L'équilibre du texte explique en partie le raz-de-marée en sa faveur (94 voix pour, 3 contre). Mais cette quasi-unanimité ne reflète pas les divergences de vue au sein même d'une EPUdF qui, avec ses quelque 110.000 membres actifs parmi 400.000 personnes faisant appel à ses services, incarne le courant central et historique du protestantisme français, avec des sensibilités théologiques diverses.
Plusieurs dizaines de pasteurs et responsables locaux de cette Église avaient ainsi signé un "appel" invitant à ne pas statuer "dans la hâte de répondre à la pression de la société et l'évolution de ses moeurs". Parmi eux le charismatique pasteur du temple du Marais à Paris, Gilles Boucomont, s'inquiétait qu'"une décision synodale majeure puisse être prise contre tous les textes bibliques".
Lundi, ce piétiste opposait aux événements un silence prudent, sinon désapprobateur. Le Conseil national des évangéliques de France (Cnef) n'avait pas ces pudeurs, estimant que le synode de l'Église protestante unie "a pris une décision consternante", celle de "promouvoir une grâce à bon marché bien éloignée de l'Évangile de Jésus-Christ et de ses exigences en matière d'éthique de vie".
Révolution très tranquille
Or le Cnef revendique sous son ombrelle 70% des évangéliques français, une mouvance volontiers conservatrice sur les questions de société mais en plein essor démographique, qui est estimée aujourd'hui à quelque 600.000 pratiquants réguliers. Cet organe représentatif prévient: "Nul doute que la décision de l'Église protestante unie marquera de façon négative les relations qu'elle entretient avec les protestants évangéliques et compliquera aussi les relations avec les autres Églises."Sûre de son magistère, qui considère le mariage comme un sacrement accessible aux seuls couples hétérosexuels, l'Église catholique n'a pas réagi officiellement à la décision luthéro-réformée.

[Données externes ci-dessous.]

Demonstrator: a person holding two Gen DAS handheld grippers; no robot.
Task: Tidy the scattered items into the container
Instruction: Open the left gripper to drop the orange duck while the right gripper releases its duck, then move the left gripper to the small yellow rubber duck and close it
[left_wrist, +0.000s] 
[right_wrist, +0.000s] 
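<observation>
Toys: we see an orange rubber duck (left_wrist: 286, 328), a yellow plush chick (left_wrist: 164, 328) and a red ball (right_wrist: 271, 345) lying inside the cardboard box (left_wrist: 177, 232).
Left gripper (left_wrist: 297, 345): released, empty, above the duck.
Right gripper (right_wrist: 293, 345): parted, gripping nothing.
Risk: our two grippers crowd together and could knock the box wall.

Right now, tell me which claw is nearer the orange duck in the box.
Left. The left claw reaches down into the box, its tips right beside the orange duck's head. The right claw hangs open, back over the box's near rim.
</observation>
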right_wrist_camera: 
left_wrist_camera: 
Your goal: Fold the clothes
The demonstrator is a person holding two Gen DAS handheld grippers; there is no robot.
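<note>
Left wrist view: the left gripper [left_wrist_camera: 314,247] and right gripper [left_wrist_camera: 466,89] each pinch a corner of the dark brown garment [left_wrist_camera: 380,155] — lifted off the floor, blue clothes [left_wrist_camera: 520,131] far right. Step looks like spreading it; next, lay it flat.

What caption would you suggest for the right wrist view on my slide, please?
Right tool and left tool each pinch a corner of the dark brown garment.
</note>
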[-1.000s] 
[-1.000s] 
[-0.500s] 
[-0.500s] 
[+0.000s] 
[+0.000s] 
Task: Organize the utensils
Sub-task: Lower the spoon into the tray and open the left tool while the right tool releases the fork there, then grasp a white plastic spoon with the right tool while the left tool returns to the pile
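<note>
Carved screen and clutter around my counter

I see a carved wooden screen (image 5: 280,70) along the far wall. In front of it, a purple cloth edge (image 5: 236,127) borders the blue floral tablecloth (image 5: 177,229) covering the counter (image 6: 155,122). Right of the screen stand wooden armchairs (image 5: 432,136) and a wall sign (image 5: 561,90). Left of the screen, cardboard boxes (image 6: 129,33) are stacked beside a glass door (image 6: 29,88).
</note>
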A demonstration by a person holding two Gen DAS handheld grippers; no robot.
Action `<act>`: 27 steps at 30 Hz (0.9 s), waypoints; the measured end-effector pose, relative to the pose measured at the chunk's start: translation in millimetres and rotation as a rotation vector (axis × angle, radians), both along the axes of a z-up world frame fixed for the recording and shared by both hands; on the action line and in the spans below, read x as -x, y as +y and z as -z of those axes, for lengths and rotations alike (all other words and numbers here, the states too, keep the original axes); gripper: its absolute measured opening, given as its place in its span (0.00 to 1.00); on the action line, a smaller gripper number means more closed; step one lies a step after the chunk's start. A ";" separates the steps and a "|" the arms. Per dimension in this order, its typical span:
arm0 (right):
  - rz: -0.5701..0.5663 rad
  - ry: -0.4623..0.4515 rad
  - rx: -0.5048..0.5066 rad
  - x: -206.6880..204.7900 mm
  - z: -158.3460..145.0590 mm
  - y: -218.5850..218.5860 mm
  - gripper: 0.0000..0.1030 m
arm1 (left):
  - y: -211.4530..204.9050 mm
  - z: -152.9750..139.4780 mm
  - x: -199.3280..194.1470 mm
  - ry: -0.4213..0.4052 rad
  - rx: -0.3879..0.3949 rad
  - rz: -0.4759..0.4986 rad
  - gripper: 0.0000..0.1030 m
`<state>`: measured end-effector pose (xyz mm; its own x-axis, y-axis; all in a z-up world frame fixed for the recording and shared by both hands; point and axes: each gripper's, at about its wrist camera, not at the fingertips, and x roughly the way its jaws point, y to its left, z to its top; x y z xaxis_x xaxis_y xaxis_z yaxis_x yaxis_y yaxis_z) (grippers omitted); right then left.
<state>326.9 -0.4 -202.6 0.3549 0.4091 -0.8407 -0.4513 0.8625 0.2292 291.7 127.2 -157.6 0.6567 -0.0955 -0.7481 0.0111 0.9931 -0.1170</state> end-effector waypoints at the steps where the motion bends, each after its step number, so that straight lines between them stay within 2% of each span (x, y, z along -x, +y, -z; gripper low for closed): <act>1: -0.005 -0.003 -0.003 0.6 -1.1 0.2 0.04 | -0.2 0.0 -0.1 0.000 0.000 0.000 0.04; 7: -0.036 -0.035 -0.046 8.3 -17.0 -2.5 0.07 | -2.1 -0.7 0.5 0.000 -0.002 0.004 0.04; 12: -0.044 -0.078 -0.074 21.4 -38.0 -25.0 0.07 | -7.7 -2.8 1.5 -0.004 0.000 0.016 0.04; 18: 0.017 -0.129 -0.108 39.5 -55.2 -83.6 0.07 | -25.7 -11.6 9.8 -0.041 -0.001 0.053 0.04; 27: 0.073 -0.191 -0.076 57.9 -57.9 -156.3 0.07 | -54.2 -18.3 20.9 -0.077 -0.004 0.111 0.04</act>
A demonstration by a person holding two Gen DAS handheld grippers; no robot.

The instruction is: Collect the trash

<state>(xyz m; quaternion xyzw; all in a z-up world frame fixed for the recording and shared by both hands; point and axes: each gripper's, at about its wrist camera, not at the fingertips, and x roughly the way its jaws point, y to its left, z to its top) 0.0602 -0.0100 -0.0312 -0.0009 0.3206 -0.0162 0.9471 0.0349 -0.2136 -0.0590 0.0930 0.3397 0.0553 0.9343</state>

Venu en voisin à Sète, l'archevêque de Montpellier, Mgr Pierre-Marie Carré, a cependant confié au quotidien catholique La Croix que ce vote "ne va sans doute pas simplifier les choses" sur le plan oecuménique, car il "souligne les différences qui existent aujourd'hui entre nous pour ce qui relève des question morales". Le pasteur (réformé) François Clavairoly, président d'une Fédération protestante de France (FPF) à laquelle appartient l'EPUdF mais qui comprend aussi des Églises évangéliques, reste serein: "On n'a jamais été aussi reliés les uns aux autres dans le dialogue oecuménique". La décision de Sète est "un sujet qu'on abordera certainement, mais qui ne remettra pas an cause les acquis" du dialogue, assure-t-il à l'AFP.
Quant au pasteur Daniel Cassou, porte-parole de l'EPUdF, il préfère ne pas dramatiser l'enjeu d'une "révolution très tranquille" qui "ne remet pas en cause le coeur de la doctrine protestante", et qu'il voit plutôt comme une "réponse pastorale" à des demandes "quantitativement marginales". Dans les Églises étrangères où cette possibilité est déjà offerte, le nombre annuel de bénédictions de couples homosexuels est de l'ordre de "une pour cent mille" fidèles, fait-il valoir.